San Pedro Sula – La designada presidencial y ministra de la Presidencia, María Antonieta Guillén, señaló este jueves, en San Pedro Sula, que la reacción de los miembros del Consejo Hondureño de la Empresa Privada (Cohep), en la calificación de Honduras que pasó del 90 al 111 lugar en el índice Global de Competitividad 2013-2014, dado a conocer en Suiza por el Foro Económico Mundial, se debe a la revisión que el gobierno realizó en el tema del análisis y control de las exenciones, exoneraciones y franquicias aduaneras.

El índice se elabora bajo criterios de percepción para lo cual se realizan encuestas donde principalmente se consulta al sector empresarial, a lo que la funcionaria manifestó que en ese tema se tienen grandes retos que involucran una responsabilidad de todos los actores del gobierno y la empresa privada.

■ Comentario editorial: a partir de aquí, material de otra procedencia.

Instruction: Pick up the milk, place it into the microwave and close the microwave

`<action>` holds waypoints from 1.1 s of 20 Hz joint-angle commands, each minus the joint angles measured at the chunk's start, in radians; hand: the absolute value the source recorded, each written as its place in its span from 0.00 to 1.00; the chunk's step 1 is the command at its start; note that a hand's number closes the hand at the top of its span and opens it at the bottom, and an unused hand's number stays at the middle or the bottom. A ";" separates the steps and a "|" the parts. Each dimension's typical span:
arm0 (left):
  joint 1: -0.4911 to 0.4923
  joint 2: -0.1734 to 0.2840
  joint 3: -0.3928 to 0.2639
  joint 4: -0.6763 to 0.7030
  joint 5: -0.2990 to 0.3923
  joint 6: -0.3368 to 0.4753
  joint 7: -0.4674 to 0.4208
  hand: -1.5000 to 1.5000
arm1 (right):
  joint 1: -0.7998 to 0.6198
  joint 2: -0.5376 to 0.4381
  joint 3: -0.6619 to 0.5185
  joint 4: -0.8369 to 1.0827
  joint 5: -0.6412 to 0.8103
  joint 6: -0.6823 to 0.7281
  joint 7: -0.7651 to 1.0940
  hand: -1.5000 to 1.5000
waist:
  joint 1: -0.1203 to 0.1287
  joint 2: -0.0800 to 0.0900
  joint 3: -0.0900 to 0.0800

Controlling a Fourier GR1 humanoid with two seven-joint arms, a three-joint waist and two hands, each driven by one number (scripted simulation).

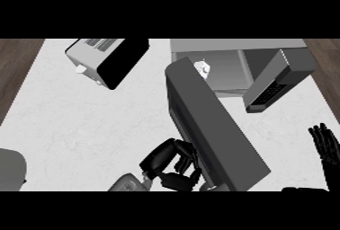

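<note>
Left black hand (169,162), low in the frame's centre, has its fingers curled against the outer face of the open dark grey microwave door (209,130). Right black hand (325,143) rests open at the right edge. A small white milk carton (202,68) already sits inside the grey microwave cavity (229,67), upper centre. Closing appears to be the step in hand; next, the door must swing toward the cavity.

White milk (203,68) stands inside the grey microwave (225,67); its door (212,130) hangs open.
</note>
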 commanded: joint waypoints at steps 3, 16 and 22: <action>-0.141 -0.007 -0.234 0.187 0.189 0.145 -0.056 1.00 | 0.034 -0.073 -0.027 -0.064 -0.094 0.135 -0.029 0.00 | -0.024 0.006 0.000; -0.306 -0.007 -0.327 0.214 0.395 0.519 -0.020 1.00 | 0.002 -0.093 0.047 -0.260 -0.200 0.152 0.071 0.00 | -0.124 0.020 -0.005; -0.366 -0.007 -0.270 0.182 0.499 0.600 -0.115 1.00 | -0.029 -0.129 0.063 -0.317 -0.258 0.169 0.148 0.00 | -0.169 0.032 -0.010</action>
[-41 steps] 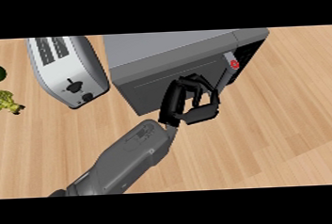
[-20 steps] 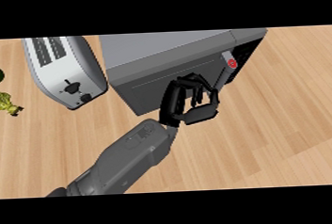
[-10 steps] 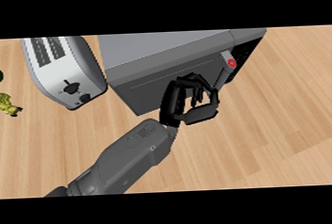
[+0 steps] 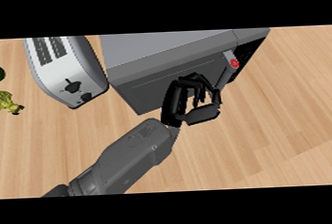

“Es importante recordar que una encuesta es una fotografía del momento, y que tiene mucho que ver con el estado de ánimo y la situaciones que se afrontan, esa medición que fue levantada en junio pasado a través del Instituto Centroamericano de Administración de Empresas (Incae) y el Cohep, fue realizada únicamente entre empresarios, y creo que en esos meses mantenían algún malestar con el gobierno, con la revisión que se hacían de parte de la Comisión Especial para el Análisis y Control de las Exenciones, Exoneraciones y Franquicias Aduaneras”, argumentó.

Agregó que “justamente en ese momento que se pasó la encuesta, ellos no se sentían con su mejor ánimo de las calificaciones de país y hay un tema bien importante que en todas esas evaluaciones son hechas por los mismos hondureños, en este caso, los empresarios, tienen que hacerse bastante conciencia, porque no es sólo un efecto negativo del Gobierno, que se le señale sobre el tema de corrupción y burocracia”.

Referente a la burocracia, indicó que el presidente Porfirio Lobo ha insistido en buscar mecanismos de cambio en distintas áreas y en corrupción y afirmó que para que exista corrupción, tiene que haber un corruptor, lo que debe de motivar a la sociedad a revisar ese tema.

Ejemplificó que en la compra de medicamentos realizada recientemente por la secretaría de Salud a través de un fideicomiso suscrito con el Banco de Occidente, se logró un ahorro de 89 millones de lempiras, con lo que se rompió el esquema de vender medicinas al gobierno de baja calidad y a altos costos, con cajas medias llenas, por lo que el principio de la solución, es reconocer el problema.

“Yo respeto lo que los empresarios en ese momento sentían, ellos son libres, este es un país de democracia y cada quien puede expresar lo que siente, pero creo que al final, el enojo manifestado en un momento dado, también se revierte para todos, en función de la calificación que se ha otorgado”, apuntó.

Guillén recordó que en 2009 se había subido 11 posesiones en el índice de competitividad, y en la actualidad, se obtuvo un retroceso considerable, al tiempo que aseveró que en esa encuesta se tiene que tomar en cuenta el componente de las innovaciones, lo que debe propiciar por los distintos de la sociedad hondureña.

No obstante, reconoció que se ha tenido problemas con el control del gasto corriente, la inseguridad que es un agobio que es natural que el empresario lo sienta y lo vea como una limitante.

“La encuesta ya está dada, ya está publicada, ya los resultados no los podemos cambiar en este año, pero creo que es el momento de ver hacia adelante y verificar cuáles son las cosas que se tienen que corregir y buscar que los distintos sectores paseen de ser espectadores a actores de las soluciones, porque el país es uno, es Honduras”, recomendó.